Some important new research raises doubts about the effects of the famous "surge" in Iraq and whether it could become a model for Afghanistan.
In an article for ISN Security Watch, Claudio Guler argues that the US surge – and the troop increase in particular – was not responsible for ending the flare-up of violence in Iraq in 2006-2007. Instead, he suggests, the surge dovetailed with "converging dynamics on the ground", facilitating a cessation of hostilities rather than directly bringing it about.
"Iraq’s civil war was foremost about the country’s violent post-invasion shift from a Sunni minority-run state under Saddam Hussein to a Shia majority-run country," Guler writes.
A central element in this shift was the sectarian "cleansing" of Baghdad, and a series of maps produced by Michael Izady of Columbia University shows the city's changing sectarian make-up through 2003, 2006, early 2007, late 2007 and 2008-2009.
Pre-invasion Baghdad was the most ethnically diverse part of Iraq, and what the maps demonstrate "is that from early 2006 to mid-2007 the Mahdi army and affiliated Shia militia groups cleansed Baghdad of Sunnis, forcing diehards into Sunni stronghold neighbourhoods in the western part of the city," Gular says.

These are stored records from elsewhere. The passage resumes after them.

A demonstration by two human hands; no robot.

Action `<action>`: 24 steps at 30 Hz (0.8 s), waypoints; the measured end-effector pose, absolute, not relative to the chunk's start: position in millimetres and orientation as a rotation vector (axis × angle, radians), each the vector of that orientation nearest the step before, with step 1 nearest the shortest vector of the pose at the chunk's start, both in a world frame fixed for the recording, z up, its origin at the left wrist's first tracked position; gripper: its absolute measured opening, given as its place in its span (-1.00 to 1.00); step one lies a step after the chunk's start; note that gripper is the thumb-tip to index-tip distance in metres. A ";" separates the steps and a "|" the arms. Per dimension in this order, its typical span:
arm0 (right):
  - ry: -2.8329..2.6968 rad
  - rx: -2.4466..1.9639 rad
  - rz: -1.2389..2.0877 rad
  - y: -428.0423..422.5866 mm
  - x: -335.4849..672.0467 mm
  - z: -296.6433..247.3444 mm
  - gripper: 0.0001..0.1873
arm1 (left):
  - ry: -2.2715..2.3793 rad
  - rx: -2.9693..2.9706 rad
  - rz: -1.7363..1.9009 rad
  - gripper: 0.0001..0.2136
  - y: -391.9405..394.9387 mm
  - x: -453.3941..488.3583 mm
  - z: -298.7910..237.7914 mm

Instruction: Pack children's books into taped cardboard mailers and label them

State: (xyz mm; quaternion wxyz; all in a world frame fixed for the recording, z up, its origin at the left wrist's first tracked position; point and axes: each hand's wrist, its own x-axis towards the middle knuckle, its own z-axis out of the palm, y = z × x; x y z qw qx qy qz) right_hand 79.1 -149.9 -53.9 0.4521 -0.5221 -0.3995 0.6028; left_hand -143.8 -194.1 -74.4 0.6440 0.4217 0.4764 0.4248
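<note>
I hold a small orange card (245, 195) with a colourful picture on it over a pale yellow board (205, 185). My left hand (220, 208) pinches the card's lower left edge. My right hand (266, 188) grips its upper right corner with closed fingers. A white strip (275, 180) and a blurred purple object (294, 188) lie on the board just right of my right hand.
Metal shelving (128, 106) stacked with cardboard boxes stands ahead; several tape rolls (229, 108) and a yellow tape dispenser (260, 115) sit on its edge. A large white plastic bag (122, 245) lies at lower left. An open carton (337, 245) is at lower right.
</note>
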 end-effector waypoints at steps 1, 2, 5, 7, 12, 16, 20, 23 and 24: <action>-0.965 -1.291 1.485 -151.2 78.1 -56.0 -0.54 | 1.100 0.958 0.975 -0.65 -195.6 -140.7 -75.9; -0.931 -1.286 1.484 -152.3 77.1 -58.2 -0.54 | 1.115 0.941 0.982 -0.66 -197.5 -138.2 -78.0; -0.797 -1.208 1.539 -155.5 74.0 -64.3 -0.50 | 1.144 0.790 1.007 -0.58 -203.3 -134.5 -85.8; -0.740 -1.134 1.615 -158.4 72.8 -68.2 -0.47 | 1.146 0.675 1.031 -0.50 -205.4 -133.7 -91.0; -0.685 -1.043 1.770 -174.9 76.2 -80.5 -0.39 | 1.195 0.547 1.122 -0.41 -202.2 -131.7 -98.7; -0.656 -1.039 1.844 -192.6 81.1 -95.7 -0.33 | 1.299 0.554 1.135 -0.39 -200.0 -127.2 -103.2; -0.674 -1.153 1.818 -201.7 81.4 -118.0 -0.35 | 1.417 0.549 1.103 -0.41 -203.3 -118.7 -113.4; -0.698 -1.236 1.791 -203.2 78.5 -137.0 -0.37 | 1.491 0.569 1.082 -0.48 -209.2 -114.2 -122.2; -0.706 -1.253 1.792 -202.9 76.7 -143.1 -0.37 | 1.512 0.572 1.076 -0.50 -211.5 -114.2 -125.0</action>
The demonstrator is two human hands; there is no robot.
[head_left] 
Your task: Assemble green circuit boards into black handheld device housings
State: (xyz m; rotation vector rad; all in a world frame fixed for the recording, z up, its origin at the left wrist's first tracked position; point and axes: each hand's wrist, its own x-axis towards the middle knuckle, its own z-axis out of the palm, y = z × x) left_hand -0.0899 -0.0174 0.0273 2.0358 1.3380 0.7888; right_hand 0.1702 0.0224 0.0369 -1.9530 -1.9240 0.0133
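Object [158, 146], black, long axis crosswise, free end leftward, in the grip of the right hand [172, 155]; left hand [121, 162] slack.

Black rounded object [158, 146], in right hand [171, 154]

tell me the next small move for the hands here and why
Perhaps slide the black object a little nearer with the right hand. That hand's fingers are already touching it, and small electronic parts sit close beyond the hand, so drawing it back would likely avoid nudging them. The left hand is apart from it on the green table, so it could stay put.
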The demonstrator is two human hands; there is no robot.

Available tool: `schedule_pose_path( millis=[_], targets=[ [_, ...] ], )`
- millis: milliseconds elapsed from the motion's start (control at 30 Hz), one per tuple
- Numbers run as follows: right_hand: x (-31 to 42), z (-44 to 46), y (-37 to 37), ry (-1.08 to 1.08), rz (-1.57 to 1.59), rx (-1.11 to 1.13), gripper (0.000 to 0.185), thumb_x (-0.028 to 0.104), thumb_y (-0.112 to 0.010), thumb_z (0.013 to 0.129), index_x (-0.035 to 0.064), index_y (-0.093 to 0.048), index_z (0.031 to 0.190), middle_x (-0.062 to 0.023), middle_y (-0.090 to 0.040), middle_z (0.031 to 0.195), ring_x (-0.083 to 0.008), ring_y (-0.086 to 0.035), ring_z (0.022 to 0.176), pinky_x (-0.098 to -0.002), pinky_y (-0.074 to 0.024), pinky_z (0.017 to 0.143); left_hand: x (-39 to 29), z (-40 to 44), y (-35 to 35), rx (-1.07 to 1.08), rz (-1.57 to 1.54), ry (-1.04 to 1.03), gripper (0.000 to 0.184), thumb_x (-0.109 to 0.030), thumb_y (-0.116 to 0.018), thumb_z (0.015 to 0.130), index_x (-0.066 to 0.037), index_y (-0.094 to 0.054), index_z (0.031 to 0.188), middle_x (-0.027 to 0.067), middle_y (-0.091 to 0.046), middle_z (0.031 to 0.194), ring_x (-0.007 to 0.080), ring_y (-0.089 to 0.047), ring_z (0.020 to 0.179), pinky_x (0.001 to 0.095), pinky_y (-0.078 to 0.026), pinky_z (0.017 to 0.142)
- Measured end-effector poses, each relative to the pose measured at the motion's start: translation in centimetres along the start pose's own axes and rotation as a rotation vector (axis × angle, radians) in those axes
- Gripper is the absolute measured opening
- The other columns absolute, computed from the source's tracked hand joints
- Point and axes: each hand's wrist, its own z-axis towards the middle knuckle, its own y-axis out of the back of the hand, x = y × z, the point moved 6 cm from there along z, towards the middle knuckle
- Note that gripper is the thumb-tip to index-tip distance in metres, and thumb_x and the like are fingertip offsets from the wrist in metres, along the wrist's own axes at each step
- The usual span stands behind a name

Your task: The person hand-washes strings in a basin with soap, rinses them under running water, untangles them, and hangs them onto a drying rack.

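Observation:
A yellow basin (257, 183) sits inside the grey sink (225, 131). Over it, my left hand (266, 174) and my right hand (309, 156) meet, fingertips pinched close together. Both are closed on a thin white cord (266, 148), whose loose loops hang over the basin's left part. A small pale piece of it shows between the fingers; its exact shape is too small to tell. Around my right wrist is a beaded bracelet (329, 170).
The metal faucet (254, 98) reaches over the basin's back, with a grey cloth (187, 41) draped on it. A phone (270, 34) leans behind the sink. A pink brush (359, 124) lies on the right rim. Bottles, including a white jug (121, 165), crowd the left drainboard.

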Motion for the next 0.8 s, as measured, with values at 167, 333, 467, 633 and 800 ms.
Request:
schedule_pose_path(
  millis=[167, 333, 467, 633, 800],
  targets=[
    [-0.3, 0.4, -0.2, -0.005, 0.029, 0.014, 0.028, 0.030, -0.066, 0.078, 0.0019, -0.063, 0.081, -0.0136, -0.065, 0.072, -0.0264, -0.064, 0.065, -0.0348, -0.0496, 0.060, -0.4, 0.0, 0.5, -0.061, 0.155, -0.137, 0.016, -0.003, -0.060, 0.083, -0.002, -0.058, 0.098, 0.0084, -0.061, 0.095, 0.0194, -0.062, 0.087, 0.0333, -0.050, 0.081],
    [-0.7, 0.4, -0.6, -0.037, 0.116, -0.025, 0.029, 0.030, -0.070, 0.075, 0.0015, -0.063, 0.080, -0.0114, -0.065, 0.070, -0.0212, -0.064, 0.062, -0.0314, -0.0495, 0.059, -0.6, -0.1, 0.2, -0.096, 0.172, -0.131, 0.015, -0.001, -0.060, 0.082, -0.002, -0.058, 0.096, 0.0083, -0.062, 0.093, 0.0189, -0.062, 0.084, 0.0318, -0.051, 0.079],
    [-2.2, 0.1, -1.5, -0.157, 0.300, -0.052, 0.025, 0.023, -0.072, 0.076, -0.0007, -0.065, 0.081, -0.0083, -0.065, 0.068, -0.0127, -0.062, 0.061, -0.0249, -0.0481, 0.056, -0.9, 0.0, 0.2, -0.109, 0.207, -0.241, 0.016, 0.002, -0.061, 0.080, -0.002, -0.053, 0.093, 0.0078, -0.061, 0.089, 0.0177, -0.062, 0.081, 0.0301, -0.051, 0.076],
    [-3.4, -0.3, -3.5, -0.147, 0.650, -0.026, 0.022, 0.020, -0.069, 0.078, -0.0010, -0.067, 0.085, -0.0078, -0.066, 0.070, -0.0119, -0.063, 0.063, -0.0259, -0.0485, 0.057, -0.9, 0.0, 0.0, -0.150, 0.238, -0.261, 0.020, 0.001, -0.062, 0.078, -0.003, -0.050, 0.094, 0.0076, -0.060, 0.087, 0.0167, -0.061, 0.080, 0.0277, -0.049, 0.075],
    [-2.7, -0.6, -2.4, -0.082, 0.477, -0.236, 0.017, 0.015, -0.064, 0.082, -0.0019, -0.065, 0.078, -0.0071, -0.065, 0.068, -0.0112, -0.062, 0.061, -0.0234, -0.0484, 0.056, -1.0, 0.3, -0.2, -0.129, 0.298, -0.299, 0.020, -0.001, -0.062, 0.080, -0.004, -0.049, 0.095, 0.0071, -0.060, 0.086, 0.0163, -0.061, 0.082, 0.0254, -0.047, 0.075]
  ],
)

Most of the bloodshed associated with this had already occurred before the extra US troops arrived.
Guler suggests that changes in US military tactics and the embracing of the Sunni "awakening movements" helped to "temper the bloodletting" but the 28,000 extra troops probably "played a marginal role in stamping out smouldering embers".
Posted by Brian Whitaker, 10 November 2009.